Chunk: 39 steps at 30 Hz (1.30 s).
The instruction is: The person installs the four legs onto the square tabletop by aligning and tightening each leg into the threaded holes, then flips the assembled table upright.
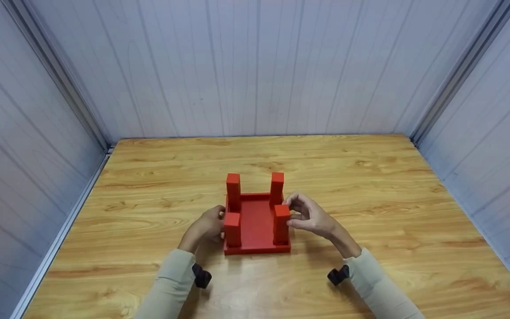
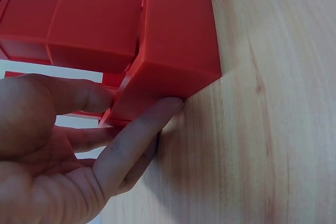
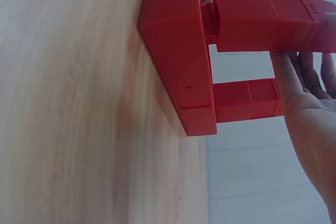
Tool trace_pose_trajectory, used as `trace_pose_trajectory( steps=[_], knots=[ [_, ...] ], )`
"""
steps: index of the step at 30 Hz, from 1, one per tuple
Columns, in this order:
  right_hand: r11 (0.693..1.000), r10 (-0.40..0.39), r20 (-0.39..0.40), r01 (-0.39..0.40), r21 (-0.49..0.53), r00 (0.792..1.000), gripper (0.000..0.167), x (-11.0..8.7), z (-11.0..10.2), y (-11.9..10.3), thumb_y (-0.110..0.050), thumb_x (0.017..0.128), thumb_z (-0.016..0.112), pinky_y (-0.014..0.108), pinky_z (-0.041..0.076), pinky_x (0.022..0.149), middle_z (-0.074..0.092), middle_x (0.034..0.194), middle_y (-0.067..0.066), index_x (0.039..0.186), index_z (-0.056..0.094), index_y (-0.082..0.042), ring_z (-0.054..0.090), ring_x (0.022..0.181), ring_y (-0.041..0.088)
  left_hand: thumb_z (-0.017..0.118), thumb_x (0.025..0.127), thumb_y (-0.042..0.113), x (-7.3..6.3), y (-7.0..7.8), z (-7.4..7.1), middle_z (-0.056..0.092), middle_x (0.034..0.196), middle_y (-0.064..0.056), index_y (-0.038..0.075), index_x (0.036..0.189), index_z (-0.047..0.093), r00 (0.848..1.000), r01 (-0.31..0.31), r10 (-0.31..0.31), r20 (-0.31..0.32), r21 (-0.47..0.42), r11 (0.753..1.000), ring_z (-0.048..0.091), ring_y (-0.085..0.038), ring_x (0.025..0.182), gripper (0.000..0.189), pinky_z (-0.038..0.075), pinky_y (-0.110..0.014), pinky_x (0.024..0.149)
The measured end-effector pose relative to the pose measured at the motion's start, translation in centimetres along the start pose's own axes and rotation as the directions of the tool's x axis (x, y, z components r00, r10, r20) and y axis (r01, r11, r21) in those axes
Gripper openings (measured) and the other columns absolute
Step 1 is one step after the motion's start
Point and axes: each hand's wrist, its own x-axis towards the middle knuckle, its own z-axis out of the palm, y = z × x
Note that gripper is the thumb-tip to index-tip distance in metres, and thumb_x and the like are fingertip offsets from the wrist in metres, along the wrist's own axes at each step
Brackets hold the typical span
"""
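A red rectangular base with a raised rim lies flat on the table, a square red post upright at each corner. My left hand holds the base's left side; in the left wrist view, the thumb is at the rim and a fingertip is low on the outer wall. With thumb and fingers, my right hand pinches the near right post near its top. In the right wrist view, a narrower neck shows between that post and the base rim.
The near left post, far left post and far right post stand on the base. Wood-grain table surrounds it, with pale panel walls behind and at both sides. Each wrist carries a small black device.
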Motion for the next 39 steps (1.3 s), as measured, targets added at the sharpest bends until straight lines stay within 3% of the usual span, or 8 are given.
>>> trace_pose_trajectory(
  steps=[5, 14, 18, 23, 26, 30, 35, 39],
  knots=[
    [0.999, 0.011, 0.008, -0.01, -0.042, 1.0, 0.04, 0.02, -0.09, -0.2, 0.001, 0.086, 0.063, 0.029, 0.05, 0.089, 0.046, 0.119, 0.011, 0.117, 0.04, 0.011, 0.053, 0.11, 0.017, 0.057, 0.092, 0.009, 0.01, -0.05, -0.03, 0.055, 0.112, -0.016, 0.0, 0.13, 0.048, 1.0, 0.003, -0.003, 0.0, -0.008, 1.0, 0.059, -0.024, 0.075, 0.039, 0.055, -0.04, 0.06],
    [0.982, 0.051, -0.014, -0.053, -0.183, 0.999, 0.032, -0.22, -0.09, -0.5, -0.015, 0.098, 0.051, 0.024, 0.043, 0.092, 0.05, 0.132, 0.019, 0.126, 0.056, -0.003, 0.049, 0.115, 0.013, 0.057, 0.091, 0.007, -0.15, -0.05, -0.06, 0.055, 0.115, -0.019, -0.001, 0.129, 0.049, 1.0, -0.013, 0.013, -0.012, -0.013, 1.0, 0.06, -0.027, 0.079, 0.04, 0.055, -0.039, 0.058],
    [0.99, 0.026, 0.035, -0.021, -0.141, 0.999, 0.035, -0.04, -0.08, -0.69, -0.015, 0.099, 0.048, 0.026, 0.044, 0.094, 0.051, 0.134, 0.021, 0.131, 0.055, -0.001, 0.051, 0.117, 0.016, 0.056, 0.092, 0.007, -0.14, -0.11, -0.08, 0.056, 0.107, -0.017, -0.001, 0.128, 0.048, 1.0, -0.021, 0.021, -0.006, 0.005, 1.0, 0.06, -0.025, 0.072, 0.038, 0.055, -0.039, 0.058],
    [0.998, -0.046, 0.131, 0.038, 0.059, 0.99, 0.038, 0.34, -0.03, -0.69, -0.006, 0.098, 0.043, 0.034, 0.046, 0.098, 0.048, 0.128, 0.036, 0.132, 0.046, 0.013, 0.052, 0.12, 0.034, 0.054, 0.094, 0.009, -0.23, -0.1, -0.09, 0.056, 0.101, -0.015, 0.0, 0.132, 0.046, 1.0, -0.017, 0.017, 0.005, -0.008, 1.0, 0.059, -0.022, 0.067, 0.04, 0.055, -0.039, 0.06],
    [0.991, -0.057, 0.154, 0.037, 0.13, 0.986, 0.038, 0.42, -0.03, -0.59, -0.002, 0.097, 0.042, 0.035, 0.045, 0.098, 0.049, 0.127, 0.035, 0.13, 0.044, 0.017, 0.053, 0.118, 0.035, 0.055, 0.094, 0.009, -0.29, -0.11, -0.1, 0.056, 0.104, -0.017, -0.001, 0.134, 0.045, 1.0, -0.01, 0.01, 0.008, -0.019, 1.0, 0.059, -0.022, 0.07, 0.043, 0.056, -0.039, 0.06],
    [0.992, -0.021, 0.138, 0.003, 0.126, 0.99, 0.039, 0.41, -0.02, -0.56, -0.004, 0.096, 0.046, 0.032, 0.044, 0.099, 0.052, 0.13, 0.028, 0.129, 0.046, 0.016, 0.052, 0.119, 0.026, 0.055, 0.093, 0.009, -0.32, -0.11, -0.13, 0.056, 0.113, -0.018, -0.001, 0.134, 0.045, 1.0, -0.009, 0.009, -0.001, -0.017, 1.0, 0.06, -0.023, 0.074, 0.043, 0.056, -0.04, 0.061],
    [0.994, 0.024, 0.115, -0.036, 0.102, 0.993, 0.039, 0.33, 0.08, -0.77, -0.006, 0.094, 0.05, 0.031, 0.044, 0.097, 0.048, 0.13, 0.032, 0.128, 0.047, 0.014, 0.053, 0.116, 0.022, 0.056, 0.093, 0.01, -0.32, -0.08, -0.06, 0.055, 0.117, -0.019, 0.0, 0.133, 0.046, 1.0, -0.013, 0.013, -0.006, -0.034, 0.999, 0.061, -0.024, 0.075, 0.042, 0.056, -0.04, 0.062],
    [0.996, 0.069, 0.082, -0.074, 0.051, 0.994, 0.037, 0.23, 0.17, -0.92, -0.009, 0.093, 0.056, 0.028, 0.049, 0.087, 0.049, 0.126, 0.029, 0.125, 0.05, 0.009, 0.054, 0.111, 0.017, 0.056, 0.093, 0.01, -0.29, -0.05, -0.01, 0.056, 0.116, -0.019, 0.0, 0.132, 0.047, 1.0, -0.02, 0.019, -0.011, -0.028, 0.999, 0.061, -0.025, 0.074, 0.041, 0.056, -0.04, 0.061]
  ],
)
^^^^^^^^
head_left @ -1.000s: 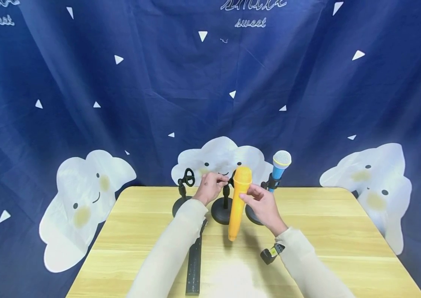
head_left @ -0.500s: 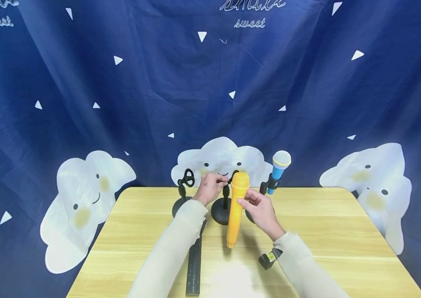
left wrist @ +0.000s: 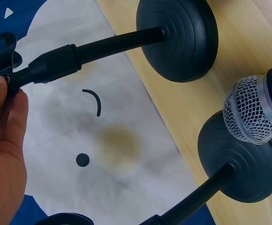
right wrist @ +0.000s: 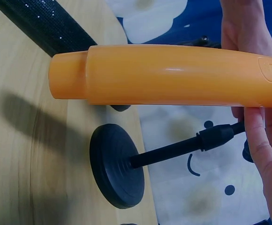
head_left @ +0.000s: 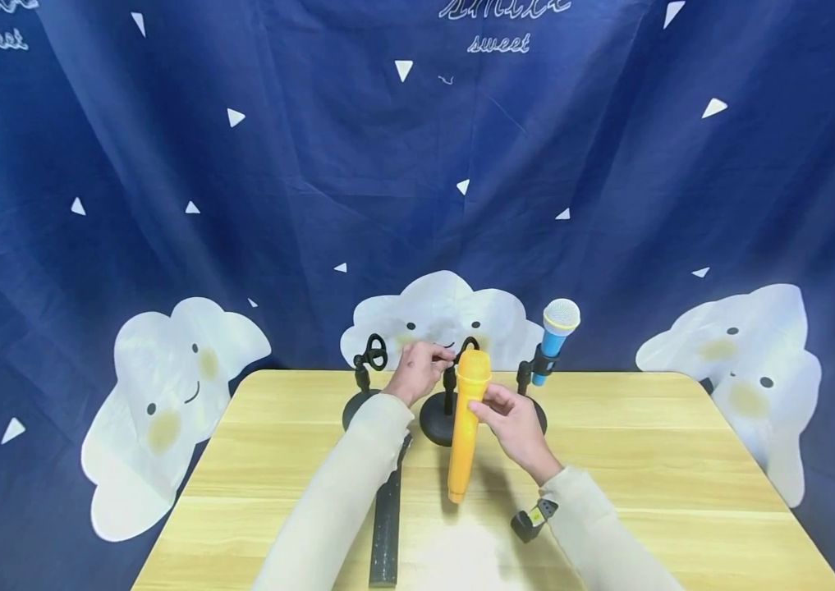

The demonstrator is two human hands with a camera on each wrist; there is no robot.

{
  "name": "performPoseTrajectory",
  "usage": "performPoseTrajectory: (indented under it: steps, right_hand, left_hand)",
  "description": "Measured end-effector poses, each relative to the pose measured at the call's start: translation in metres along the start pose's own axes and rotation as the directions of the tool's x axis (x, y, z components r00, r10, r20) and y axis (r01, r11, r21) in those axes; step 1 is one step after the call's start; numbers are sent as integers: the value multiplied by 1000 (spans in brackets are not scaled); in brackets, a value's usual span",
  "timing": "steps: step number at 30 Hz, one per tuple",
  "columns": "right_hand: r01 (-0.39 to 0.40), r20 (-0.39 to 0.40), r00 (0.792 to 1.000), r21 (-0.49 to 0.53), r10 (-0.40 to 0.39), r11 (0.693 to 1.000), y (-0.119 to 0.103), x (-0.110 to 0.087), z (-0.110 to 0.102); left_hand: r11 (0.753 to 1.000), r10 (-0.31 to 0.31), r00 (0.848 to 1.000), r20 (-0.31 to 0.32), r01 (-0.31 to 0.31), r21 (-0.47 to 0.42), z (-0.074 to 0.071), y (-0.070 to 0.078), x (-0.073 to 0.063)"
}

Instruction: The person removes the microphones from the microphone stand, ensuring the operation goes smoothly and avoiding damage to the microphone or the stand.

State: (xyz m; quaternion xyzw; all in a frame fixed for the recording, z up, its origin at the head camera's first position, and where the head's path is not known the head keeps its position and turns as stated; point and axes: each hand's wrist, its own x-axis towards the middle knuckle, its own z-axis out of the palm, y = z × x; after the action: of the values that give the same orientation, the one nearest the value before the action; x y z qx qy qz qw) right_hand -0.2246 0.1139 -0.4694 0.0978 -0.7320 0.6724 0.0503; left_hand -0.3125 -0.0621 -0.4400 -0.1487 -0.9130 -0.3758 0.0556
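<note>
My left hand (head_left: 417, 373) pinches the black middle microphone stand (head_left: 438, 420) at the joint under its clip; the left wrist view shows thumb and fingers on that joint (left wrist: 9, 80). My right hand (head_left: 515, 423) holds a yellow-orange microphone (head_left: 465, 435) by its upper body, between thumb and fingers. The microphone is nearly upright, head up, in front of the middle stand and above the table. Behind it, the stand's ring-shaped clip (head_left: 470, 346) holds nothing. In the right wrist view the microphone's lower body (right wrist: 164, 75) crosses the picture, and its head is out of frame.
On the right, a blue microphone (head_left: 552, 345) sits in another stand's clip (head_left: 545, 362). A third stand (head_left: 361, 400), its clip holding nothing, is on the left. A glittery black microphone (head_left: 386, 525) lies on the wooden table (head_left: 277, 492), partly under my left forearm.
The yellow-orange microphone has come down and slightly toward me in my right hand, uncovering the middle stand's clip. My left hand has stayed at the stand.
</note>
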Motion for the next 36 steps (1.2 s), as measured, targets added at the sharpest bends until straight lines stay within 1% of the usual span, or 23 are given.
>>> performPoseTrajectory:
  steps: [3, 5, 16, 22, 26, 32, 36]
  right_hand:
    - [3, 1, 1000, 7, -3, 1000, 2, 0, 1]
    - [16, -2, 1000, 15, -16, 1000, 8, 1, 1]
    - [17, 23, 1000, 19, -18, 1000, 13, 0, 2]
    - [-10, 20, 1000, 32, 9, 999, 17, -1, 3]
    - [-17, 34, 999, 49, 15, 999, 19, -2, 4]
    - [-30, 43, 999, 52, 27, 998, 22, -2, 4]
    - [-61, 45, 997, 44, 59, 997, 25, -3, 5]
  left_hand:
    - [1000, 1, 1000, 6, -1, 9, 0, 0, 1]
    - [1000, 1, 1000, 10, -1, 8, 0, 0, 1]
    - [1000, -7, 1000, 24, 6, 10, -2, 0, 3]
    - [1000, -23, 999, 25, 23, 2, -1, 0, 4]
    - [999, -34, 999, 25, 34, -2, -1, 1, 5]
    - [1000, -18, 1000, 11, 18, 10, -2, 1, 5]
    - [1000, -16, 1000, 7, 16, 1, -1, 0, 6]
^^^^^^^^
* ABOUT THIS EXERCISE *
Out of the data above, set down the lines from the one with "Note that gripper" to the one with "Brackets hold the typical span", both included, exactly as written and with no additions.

* OUTPUT BELOW *
Note that gripper is the thumb-tip to index-tip distance in metres, and thumb_x and the like are fingertip offsets from the wrist in metres, along the wrist's own axes at each step
Brackets hold the typical span

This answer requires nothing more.